Republicans are trying hard to fulfill President Trump's request for a legislative solution for Deferred Action for Childhood Arrivals (DACA) recipients before the program is rescinded in March.
Senators Thom Tillis, R - N.C., and James Lankford, R - Okla., unveiled the SUCCEED Act this week. It requires undocumented children to earn legal status through a five step, 15 year process. The senators say the program is designed to protect these children, known as "dreamers", while not encouraging or rewarding illegal immigration.
The bill is seen as a more conservative alternative to the bipartisan Dream Act which Senator Tillis say does not have the votes to pass the Senate.
"This bill I believe is a fair and orderly method for providing a permanent solution for the DACA children, it will not allow chain migration," said Senator Tillis in a press conference Monday.
"This act is about the children, it's completely merit based. If you work hard, if you follow the law and you pay your taxes, you can stay here permanently." continued Tillis.
The bill calls for participants to meet the following standards in order to be eligible for the program:
- Obtain a high school diploma or equivalent (if over 18 years of age).

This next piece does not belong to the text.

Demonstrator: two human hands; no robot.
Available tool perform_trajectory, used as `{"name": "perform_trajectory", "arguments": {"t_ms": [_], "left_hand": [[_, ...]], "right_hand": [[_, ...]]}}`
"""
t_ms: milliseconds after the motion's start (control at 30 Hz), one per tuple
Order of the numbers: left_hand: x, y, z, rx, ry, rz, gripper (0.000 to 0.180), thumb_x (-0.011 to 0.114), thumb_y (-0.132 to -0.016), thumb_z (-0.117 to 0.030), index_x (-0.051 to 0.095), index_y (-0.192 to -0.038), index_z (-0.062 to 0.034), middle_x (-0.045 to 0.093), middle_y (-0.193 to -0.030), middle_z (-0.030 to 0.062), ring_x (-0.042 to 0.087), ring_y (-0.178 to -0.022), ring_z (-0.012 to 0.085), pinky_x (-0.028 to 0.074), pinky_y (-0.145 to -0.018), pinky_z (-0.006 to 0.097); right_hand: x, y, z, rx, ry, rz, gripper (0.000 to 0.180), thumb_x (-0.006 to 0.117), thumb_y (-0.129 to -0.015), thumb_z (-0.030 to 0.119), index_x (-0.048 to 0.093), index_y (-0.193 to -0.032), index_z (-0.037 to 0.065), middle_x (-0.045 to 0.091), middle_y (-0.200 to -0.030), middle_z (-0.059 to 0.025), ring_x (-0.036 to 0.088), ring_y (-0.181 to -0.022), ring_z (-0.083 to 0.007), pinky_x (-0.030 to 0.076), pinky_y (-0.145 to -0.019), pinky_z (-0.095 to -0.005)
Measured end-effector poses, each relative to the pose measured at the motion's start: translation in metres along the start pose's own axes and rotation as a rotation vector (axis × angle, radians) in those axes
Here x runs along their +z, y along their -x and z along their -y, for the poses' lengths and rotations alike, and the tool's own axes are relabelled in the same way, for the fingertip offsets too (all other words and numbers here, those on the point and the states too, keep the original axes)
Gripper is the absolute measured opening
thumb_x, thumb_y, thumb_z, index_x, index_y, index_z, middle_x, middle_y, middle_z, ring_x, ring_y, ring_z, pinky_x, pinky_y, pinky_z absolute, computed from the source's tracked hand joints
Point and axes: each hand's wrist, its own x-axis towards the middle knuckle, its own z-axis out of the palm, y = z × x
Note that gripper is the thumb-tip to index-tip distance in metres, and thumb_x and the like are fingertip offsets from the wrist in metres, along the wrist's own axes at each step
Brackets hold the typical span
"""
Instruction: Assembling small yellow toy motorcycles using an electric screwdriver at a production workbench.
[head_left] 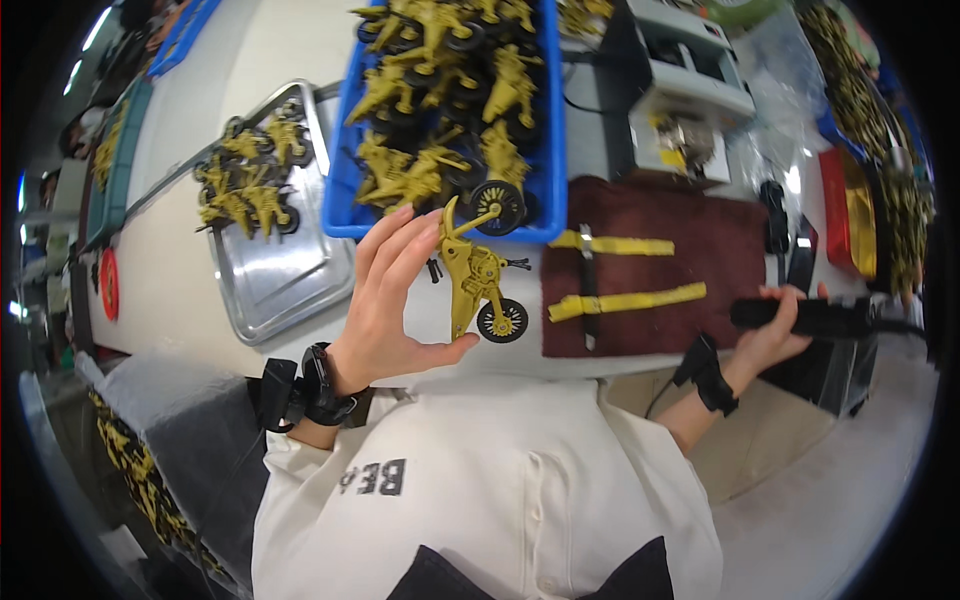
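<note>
Between the thumb and fingers of my left hand [385, 300] is a yellow toy motorcycle [468, 280] with black spoked wheels, held up just in front of the blue bin. My right hand [778, 335], off to the right, is wrapped round a black corded handheld tool [800, 317] whose exact kind I cannot make out. Two yellow strips [630, 302] lie on a dark red cloth [650, 210] between my hands, crossed by a black and silver tool [588, 275].
More yellow toy motorcycles fill the blue bin [333, 190] ahead. Several others sit on a metal tray [280, 290] at the left. A grey-white machine [680, 70] stands behind the cloth. A red box [838, 210] and clear plastic bags [775, 90] are at the far right.
</note>
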Motion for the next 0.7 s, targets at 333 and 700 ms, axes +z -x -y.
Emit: {"name": "perform_trajectory", "arguments": {"t_ms": [333, 700], "left_hand": [[-0.085, 0.075, 0.101, -0.546, -0.441, -0.302, 0.078, 0.075, -0.068, -0.018, 0.038, -0.135, -0.0017, 0.041, -0.136, 0.0165, 0.032, -0.129, 0.0370, 0.026, -0.106, 0.045], [-0.029, -0.042, 0.073, -0.187, -0.234, 0.396, 0.062, 0.073, -0.071, -0.027, 0.051, -0.124, -0.0047, 0.049, -0.123, 0.0175, 0.043, -0.115, 0.0369, 0.035, -0.097, 0.044]], "right_hand": [[0.005, 0.003, 0.008, -0.012, 0.025, -0.094, 0.044, 0.052, -0.083, 0.000, 0.039, -0.125, -0.007, 0.051, -0.077, -0.0070, 0.052, -0.063, -0.0136, 0.045, -0.063, -0.0262], [0.015, 0.004, 0.010, 0.025, 0.018, -0.125, 0.043, 0.053, -0.084, 0.002, 0.040, -0.124, -0.004, 0.052, -0.076, -0.0063, 0.051, -0.063, -0.0119, 0.045, -0.062, -0.0262]]}}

- Arrived in the U.S. before the age of 16 and present since June 15, 2012.
- Pass a thorough criminal background check.
- Submit biometric and biographic data to DHS.
- Pay off any existing tax liabilities.
- Be a person of good moral character as defined by current U.S. law.
- Sign a waiver from future immigration benefits if they violate certain terms of their status.
If individuals meet all the eligibility requirements, they can then apply for "Conditional Permanent Residence" (CPR) and keep their status until they turn 18. After eligible individuals turn 18, they can apply for a five year renewal of their CPR status during which time they will have to complete one of three merit-based tracks:
- Maintain gainful employment for 48 out of 60 months.
- Earn a postsecondary/vocational degree.
- Serve honorably in the military for at least three years.
Individuals who meet one of those requirements during the five year period can then re-apply for another five year CPR. Once participants complete 10 years of conditional permanent residence and prove they are productive, law abiding members of society, they can become eligible for a green card. After a minimum five-year wait period as a green card holder, then they can apply for naturalization.
To combat chain migration, participants will not be able to petition for relatives to become U.S. citizens until they are through the 15 year process.
"We think hundreds of thousands, maybe more than a million, could be eligible under this program," says Tillis. "We have to set a high bar and send a very clear message that people wanting to come to this country should consider doing it legally."
Senator Tillis says the Succeed Act is not designed to be a stand alone bill, and their goal is to add it to a more comprehensive immigration plan that passes before the current DACA program expires.